The Origins of Cultivation and Farming

The process leading to agriculture was very slow in the Eastern Sahara and farming, progressing inevitably to plant domestication was not the final goal. At least two important stages of selective cultivation without farming or genetic modification were successfully reached. They represent, respectively, cultivation with small-scale clearance and minimal tillage, and cultivation with larger-scale clearance and systematic tillage. Thus, cultivation is an elaborate form of plant exploitation without domestication.

At Nabta Playa and Bir Kiseiba, a new economy of intensive plant collection came into being, during the El Nabta/El Jerar humid interphase dated from around 8000 to 7300 years BP. During this period, numerous large, bell-shaped storage pits indicated intensive exploitation and preservation of fruits, tubers, and seeds, including large quantities of wild sorghum (Sorghum bicolor) and two kinds of millet (Panicum turgidum and Echinochloa colona). In some particularly favorable years, sorghum may have been cultivated with the decrue, or dry farming, technique. This system requires sowing seeds over flooded land without irrigation, and collecting with a technique that implies cross-pollination, which, unlike self-pollination, prevents the propagation of the genetic changes typical of domestication. Such a technique could have required shaking the harvest into baskets, instead of using sickles or removing the entire plant.

At Farafra Oasis, a site in the Hidden Valley was located on the shore of an ancient water basin and exhibited numerous habitation structures with hearths containing numerous plant remains, including burnt cereal grains that have suggested independent protoagricultural activities. Three main occupation phases were identified, the earliest being dated between 7670 and 7320 BP, the second around 6750 BP, and the latest at 6190 BP. Grasses include Brachiaria, Cen-chrus, Digitaria, Echinochloa, Panicum, and Setaria, belonging to the millet group, and Sorghum, which represents 40.6% of the paleobotanical samples. The high frequency of Sorghum may be due to the large size of its grains, which could have been preferred for their size and better nutritional properties. Furthermore, Sorghum is particularly suitable for this semidesert environment as it can tolerate hot and dry conditions, as well as salty soils.
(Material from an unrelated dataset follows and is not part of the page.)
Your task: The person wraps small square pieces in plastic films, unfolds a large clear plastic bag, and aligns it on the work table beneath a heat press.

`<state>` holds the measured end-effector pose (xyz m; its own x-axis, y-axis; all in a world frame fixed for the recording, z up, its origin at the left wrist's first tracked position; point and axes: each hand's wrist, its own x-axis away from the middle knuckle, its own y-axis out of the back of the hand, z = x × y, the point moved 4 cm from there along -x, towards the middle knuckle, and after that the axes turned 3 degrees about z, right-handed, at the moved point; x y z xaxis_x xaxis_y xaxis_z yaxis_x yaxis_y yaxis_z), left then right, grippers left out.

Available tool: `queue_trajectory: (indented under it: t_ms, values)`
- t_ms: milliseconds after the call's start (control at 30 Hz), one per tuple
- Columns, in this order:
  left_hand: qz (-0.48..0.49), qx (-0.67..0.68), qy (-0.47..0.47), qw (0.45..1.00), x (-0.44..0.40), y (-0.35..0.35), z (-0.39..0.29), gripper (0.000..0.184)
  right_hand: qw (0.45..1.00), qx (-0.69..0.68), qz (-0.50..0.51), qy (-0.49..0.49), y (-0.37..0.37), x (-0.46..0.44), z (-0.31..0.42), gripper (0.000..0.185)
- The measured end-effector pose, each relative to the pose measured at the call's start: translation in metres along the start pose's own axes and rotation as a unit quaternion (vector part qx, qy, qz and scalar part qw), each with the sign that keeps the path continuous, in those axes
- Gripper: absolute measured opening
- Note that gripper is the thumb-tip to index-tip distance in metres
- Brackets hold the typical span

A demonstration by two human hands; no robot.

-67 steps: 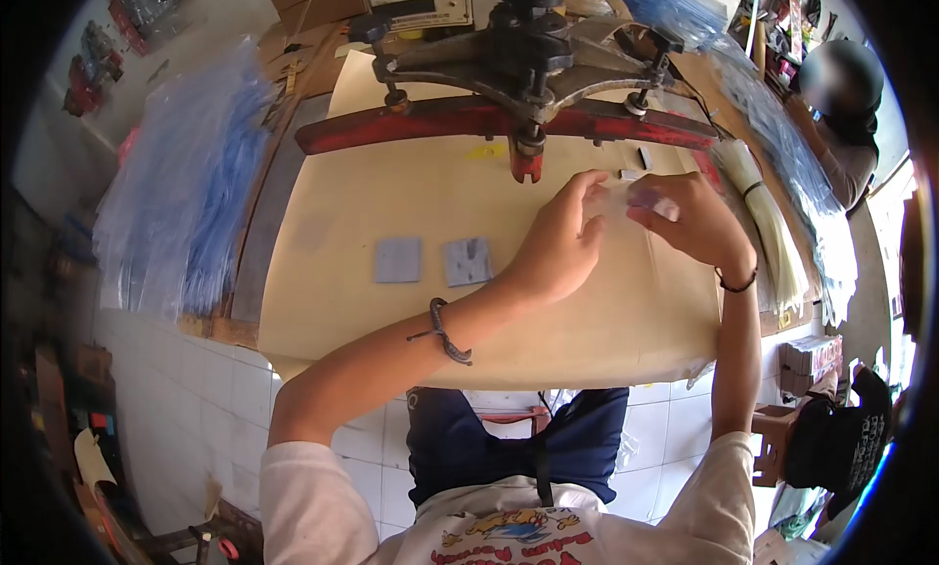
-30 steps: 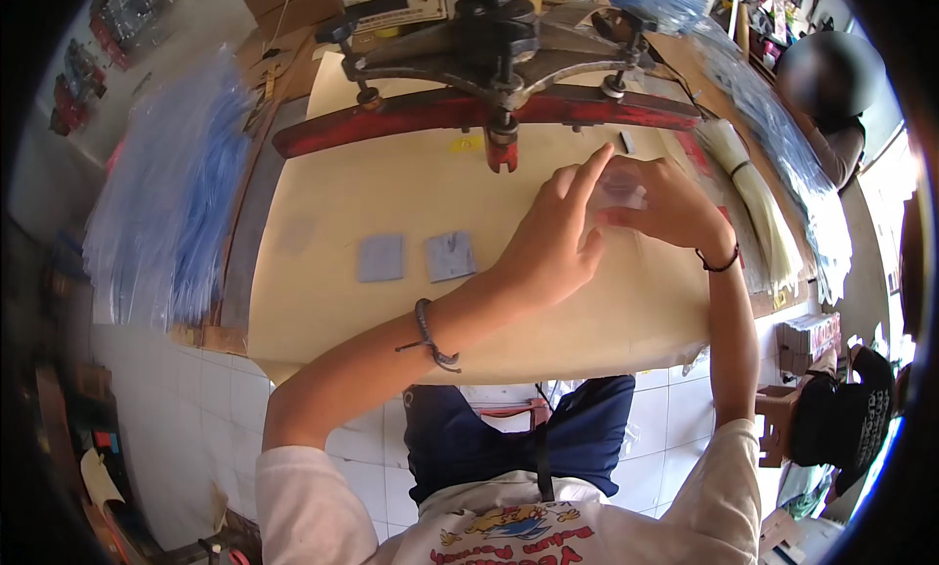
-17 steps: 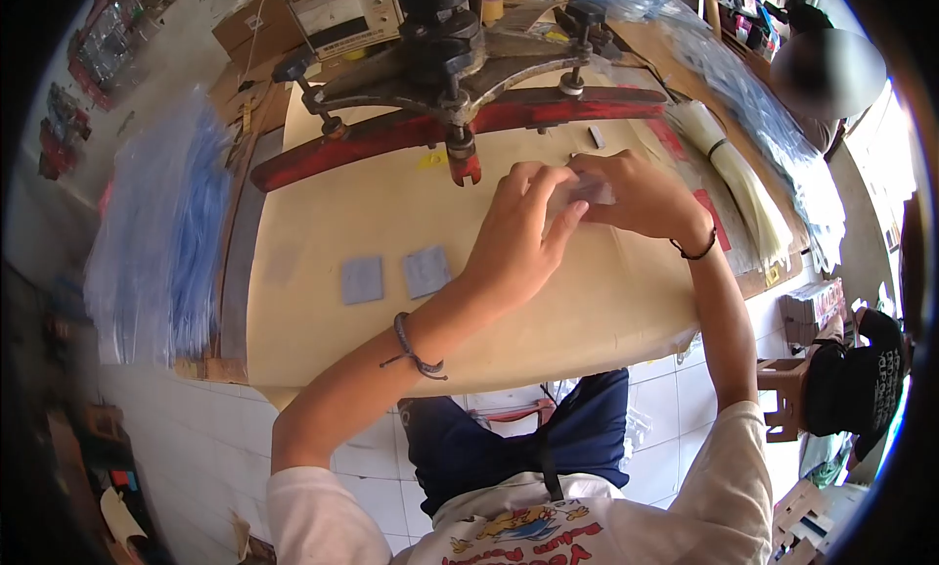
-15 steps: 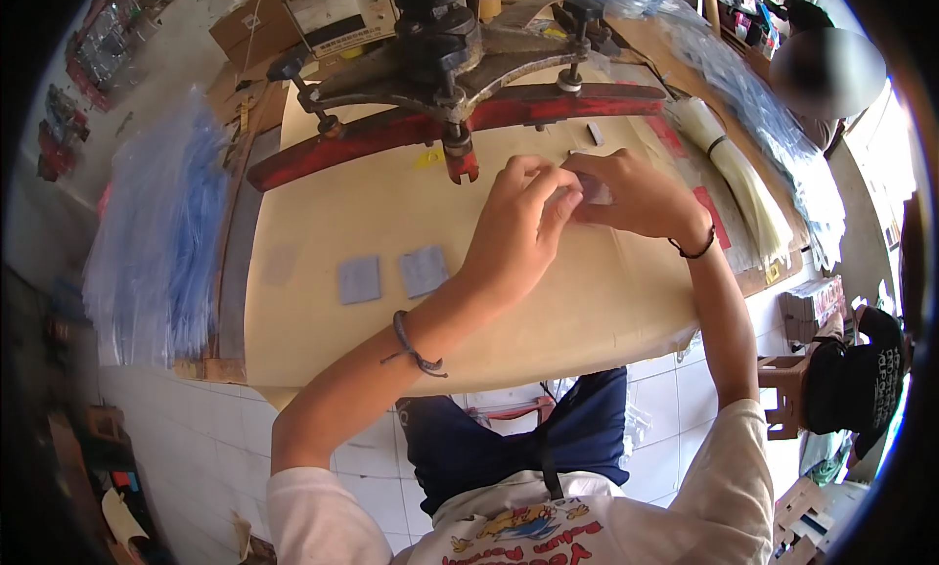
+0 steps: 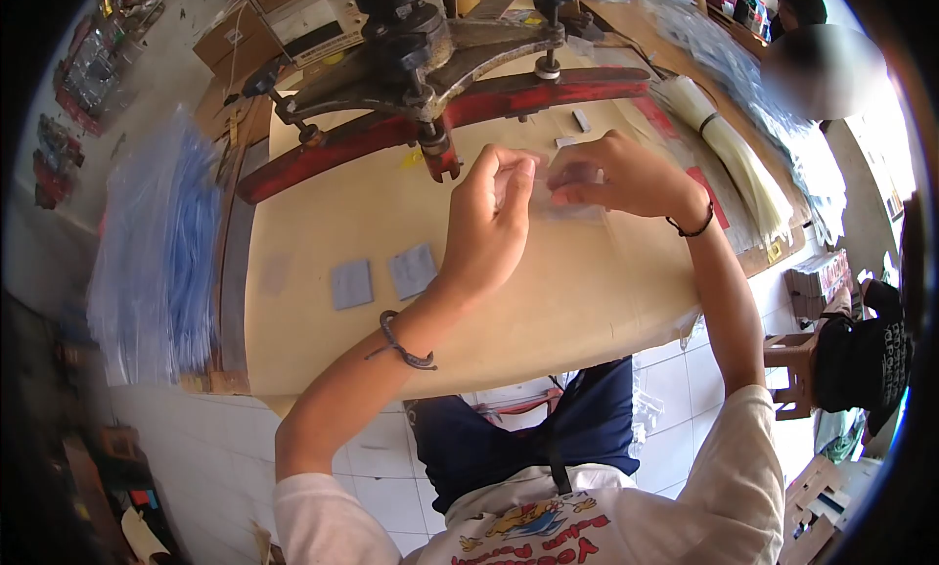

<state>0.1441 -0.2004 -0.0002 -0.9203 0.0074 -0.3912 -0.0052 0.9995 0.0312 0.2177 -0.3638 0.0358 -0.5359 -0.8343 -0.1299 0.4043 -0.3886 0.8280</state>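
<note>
Above tan paper [image 5: 587,291], purplish plastic [image 5: 580,173] looks translucent.

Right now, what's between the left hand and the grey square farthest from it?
In the head view, another grey square lies between the left hand and the farthest square, flat on the tan sheet.

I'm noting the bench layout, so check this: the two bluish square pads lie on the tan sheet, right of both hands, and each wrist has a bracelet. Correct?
Not quite: the head view shows the two bluish square pads to the left of both the left hand and the right hand. They do lie on the tan sheet, and the bracelets are as you say.
</note>
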Motion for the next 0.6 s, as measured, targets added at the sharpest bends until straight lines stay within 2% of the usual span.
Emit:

The area with circular structures, stone-lined hearths, and over 180 plant samples, most of them belonging to Sorghum, was dated between 7100 and 6700 BP. As there are no signs of genetic change, it is most likely that the plants were collected by hand and exploited using soft material artifacts, such as wood, whereas stone tools were only used later. Tamerix and Acacia, which were exploited for fuel, could also have been used the manufacturing of wooden implements.
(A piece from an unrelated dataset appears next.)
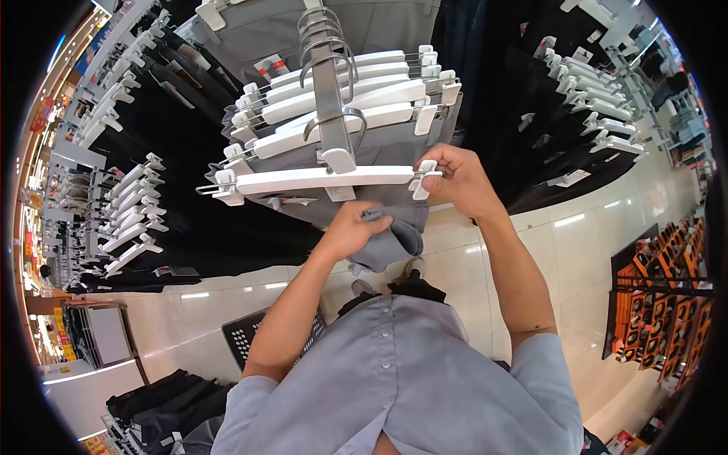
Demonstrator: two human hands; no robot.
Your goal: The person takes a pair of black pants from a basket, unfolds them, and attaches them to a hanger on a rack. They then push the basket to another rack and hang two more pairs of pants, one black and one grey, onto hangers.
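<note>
My left hand is closed on the folded waist of a pair of grey trousers, held just below the rack arm. A white clip hanger hangs at the front end of the metal rack arm. Its right-hand clip is pinched between the thumb and fingers of my right hand. Behind it, several more white hangers carry grey trousers. Whether the held trousers touch the front hanger is hard to make out.
Dark trousers on white hangers hang to the right, and more hang at left. A black perforated basket sits on the tiled floor by my left arm. Orange-packaged goods fill a shelf at right.
</note>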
Cultivation practices began in the Western Desert at a significantly earlier date than in the Nile Valley. On the other hand, full domestication of sorghum and pearl millet took place in Africa in a still undetermined time, but not before the fourth millennium BP, whereas barley and emmer wheat were not local domesticates, but imported from southwest Asia into the Nile Valley. They are attested to in the Delta and lower Nile Valley from the end of the seventh millennium BP. However, as they required a humid habitat with constant fresh water, which was not available outside the Nile Valley, they were unsuitable for the Eastern Sahara.